> _What to work on_: The entries should be given again so that each one matches the original exactly.

START Data shown

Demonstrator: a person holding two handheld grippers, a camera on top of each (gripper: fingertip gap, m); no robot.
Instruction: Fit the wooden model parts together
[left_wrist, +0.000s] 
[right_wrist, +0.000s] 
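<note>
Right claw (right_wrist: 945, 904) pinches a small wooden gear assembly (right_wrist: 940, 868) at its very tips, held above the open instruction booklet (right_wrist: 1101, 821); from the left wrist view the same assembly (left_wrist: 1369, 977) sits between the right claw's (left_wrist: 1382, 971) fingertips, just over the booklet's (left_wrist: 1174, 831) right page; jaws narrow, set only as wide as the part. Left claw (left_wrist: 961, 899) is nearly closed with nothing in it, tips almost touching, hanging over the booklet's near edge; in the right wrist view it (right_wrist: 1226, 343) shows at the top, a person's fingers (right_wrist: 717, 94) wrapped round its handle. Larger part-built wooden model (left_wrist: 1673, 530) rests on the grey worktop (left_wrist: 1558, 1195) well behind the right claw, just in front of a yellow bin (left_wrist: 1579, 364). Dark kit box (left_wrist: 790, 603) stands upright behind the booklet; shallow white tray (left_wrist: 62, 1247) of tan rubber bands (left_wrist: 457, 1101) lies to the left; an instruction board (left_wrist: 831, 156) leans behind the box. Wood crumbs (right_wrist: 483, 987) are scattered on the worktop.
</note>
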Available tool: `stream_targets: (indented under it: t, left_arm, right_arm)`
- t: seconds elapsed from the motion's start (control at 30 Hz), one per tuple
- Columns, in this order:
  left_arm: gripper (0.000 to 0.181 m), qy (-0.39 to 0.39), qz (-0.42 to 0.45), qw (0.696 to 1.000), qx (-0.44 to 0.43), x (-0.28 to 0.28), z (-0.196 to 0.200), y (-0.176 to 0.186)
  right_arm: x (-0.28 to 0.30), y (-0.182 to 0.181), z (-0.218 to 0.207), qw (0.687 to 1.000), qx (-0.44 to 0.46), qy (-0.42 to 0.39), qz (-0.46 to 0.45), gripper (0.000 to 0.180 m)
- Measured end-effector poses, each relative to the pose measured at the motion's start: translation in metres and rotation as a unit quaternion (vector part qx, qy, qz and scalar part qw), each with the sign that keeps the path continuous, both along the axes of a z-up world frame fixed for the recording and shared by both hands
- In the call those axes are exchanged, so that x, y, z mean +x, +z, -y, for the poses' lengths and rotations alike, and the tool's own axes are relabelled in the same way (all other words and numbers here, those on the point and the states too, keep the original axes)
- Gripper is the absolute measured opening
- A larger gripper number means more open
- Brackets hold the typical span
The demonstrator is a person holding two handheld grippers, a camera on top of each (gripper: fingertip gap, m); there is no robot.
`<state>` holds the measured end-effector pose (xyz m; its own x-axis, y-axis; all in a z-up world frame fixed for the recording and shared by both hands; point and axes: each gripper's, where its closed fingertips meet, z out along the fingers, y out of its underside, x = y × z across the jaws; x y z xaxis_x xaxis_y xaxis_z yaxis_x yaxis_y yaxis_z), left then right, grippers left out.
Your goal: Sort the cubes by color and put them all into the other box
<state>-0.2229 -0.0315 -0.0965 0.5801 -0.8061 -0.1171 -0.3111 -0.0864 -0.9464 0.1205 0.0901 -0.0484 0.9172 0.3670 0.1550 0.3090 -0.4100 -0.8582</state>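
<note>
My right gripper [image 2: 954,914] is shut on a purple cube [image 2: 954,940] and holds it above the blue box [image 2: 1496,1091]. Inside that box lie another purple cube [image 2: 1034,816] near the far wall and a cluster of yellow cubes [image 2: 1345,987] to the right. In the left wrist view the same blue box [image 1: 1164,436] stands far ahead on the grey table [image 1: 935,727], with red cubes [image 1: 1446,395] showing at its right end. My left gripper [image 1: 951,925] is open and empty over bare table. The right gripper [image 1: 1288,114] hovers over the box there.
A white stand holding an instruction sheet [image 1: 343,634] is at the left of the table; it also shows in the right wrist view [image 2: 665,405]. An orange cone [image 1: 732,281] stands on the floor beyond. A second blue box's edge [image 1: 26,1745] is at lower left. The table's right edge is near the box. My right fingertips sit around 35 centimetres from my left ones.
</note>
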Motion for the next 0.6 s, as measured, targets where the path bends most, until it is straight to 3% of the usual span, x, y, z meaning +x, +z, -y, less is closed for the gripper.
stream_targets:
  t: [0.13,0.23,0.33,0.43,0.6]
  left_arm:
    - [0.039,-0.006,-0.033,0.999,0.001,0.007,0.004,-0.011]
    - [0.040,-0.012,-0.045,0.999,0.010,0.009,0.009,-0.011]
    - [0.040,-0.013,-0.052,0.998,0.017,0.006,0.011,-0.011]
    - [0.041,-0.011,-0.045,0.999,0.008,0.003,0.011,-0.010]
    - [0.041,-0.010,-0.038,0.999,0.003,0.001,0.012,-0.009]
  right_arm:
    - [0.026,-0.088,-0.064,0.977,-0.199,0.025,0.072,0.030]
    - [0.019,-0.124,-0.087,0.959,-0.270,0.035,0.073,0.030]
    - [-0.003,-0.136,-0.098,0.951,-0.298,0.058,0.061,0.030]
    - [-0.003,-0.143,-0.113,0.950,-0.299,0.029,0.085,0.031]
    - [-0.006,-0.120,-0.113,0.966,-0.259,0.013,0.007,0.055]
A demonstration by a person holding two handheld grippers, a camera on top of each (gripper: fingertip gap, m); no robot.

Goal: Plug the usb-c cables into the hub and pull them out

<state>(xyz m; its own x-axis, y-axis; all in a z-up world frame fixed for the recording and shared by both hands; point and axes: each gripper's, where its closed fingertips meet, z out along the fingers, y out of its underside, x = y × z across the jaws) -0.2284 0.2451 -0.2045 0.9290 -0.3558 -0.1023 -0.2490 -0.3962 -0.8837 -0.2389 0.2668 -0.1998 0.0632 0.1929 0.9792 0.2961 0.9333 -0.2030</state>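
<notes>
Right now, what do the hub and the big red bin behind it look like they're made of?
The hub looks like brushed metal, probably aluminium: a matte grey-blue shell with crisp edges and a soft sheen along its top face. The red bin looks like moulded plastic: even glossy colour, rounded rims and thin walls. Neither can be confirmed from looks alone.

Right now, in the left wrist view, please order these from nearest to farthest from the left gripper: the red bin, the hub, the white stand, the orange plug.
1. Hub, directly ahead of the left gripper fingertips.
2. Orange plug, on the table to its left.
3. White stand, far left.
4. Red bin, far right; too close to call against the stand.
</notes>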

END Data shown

> _Result of the exercise_:
Demonstrator: a person holding two handheld grippers, a camera on top of each (gripper: fingertip gap, m); no robot.
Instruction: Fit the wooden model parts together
[left_wrist, +0.000s] 
[right_wrist, +0.000s] 
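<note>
Right claw (right_wrist: 945, 904) pinches a small wooden gear assembly (right_wrist: 940, 868) at its very tips, held above the open instruction booklet (right_wrist: 1101, 821); from the left wrist view the same assembly (left_wrist: 1369, 977) sits between the right claw's (left_wrist: 1382, 971) fingertips, just over the booklet's (left_wrist: 1174, 831) right page; jaws narrow, set only as wide as the part. Left claw (left_wrist: 961, 899) is nearly closed with nothing in it, tips almost touching, hanging over the booklet's near edge; in the right wrist view it (right_wrist: 1226, 343) shows at the top, a person's fingers (right_wrist: 717, 94) wrapped round its handle. Larger part-built wooden model (left_wrist: 1673, 530) rests on the grey worktop (left_wrist: 1558, 1195) well behind the right claw, just in front of a yellow bin (left_wrist: 1579, 364). Dark kit box (left_wrist: 790, 603) stands upright behind the booklet; shallow white tray (left_wrist: 62, 1247) of tan rubber bands (left_wrist: 457, 1101) lies to the left; an instruction board (left_wrist: 831, 156) leans behind the box. Wood crumbs (right_wrist: 483, 987) are scattered on the worktop.
</note>
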Available tool: `stream_targets: (indented under it: t, left_arm, right_arm)`
- t: seconds elapsed from the motion's start (control at 30 Hz), one per tuple
- Columns, in this order:
  left_arm: gripper (0.000 to 0.181 m), qy (-0.39 to 0.39), qz (-0.42 to 0.45), qw (0.696 to 1.000), qx (-0.44 to 0.43), x (-0.28 to 0.28), z (-0.196 to 0.200), y (-0.176 to 0.186)
  right_arm: x (-0.28 to 0.30), y (-0.182 to 0.181), z (-0.218 to 0.207), qw (0.687 to 1.000), qx (-0.44 to 0.46), qy (-0.42 to 0.39), qz (-0.46 to 0.45), gripper (0.000 to 0.180 m)
- Measured end-effector poses, each relative to the pose measured at the motion's start: translation in metres and rotation as a unit quaternion (vector part qx, qy, qz and scalar part qw), each with the sign that keeps the path continuous, both along the axes of a z-up world frame fixed for the recording and shared by both hands
- In the call those axes are exchanged, so that x, y, z mean +x, +z, -y, for the poses' lengths and rotations alike, and the tool's own axes are relabelled in the same way (all other words and numbers here, those on the point and the states too, keep the original axes)
- Gripper is the absolute measured opening
- A larger gripper number means more open
- Brackets hold the typical span
The demonstrator is a person holding two handheld grippers, a camera on top of each (gripper: fingertip gap, m); there is no robot.
`<state>` holds the measured end-effector pose (xyz m; its own x-axis, y-axis; all in a z-up world frame fixed for the recording and shared by both hands; point and axes: each gripper's, where its closed fingertips meet, z out along the fingers, y out of its underside, x = y × z across the jaws; x y z xaxis_x xaxis_y xaxis_z yaxis_x yaxis_y yaxis_z), left then right, grippers left out.
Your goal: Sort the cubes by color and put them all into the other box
<state>-0.2229 -0.0315 -0.0965 0.5801 -0.8061 -0.1171 -0.3111 -0.0864 -0.9464 0.1205 0.0901 -0.0484 0.9172 0.3670 0.1550 0.3090 -0.4100 -0.8582</state>
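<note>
My right gripper [image 2: 954,914] is shut on a purple cube [image 2: 954,940] and holds it above the blue box [image 2: 1496,1091]. Inside that box lie another purple cube [image 2: 1034,816] near the far wall and a cluster of yellow cubes [image 2: 1345,987] to the right. In the left wrist view the same blue box [image 1: 1164,436] stands far ahead on the grey table [image 1: 935,727], with red cubes [image 1: 1446,395] showing at its right end. My left gripper [image 1: 951,925] is open and empty over bare table. The right gripper [image 1: 1288,114] hovers over the box there.
A white stand holding an instruction sheet [image 1: 343,634] is at the left of the table; it also shows in the right wrist view [image 2: 665,405]. An orange cone [image 1: 732,281] stands on the floor beyond. A second blue box's edge [image 1: 26,1745] is at lower left. The table's right edge is near the box. My right fingertips sit around 35 centimetres from my left ones.
</note>
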Motion for the next 0.6 s, as measured, targets where the path bends most, until it is straight to 3% of the usual span, x, y, z meaning +x, +z, -y, less is closed for the gripper.
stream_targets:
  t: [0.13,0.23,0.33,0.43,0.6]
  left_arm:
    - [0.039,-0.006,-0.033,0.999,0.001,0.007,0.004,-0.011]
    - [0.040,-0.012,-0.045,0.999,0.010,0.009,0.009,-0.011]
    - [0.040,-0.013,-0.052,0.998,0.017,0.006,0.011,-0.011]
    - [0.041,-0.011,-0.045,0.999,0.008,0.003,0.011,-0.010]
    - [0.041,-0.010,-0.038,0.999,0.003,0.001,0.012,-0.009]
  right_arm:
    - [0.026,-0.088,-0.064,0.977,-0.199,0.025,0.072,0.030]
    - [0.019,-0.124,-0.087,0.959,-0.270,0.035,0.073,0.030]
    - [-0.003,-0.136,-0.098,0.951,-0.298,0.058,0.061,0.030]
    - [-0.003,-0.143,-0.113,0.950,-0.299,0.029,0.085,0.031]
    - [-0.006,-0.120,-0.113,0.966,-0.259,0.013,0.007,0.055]
A demonstration by a person holding two handheld grippers, a camera on top of each (gripper: fingertip gap, m); no robot.

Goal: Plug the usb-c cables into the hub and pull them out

<state>(xyz m; its own x-axis, y-axis; all in a z-up world frame fixed for the recording and shared by both hands; point and axes: each gripper's, where its closed fingertips meet, z out along the fingers, y out of its underside, x = y × z across the jaws) -0.2284 0.2451 -0.2045 0.9290 -0.3558 -0.1023 -0.2490 -0.3962 -0.8837 -0.2389 0.2668 -0.1998 0.0632 0.1929 0.9792 0.2961 0.9333 -0.2030</state>
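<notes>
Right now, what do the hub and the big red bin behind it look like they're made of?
The hub looks like brushed metal, probably aluminium: a matte grey-blue shell with crisp edges and a soft sheen along its top face. The red bin looks like moulded plastic: even glossy colour, rounded rims and thin walls. Neither can be confirmed from looks alone.

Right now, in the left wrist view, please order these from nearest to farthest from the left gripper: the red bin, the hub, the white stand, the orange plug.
1. Hub, directly ahead of the left gripper fingertips.
2. Orange plug, on the table to its left.
3. White stand, far left.
4. Red bin, far right; too close to call against the stand.
</notes>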

The given output is the complete response.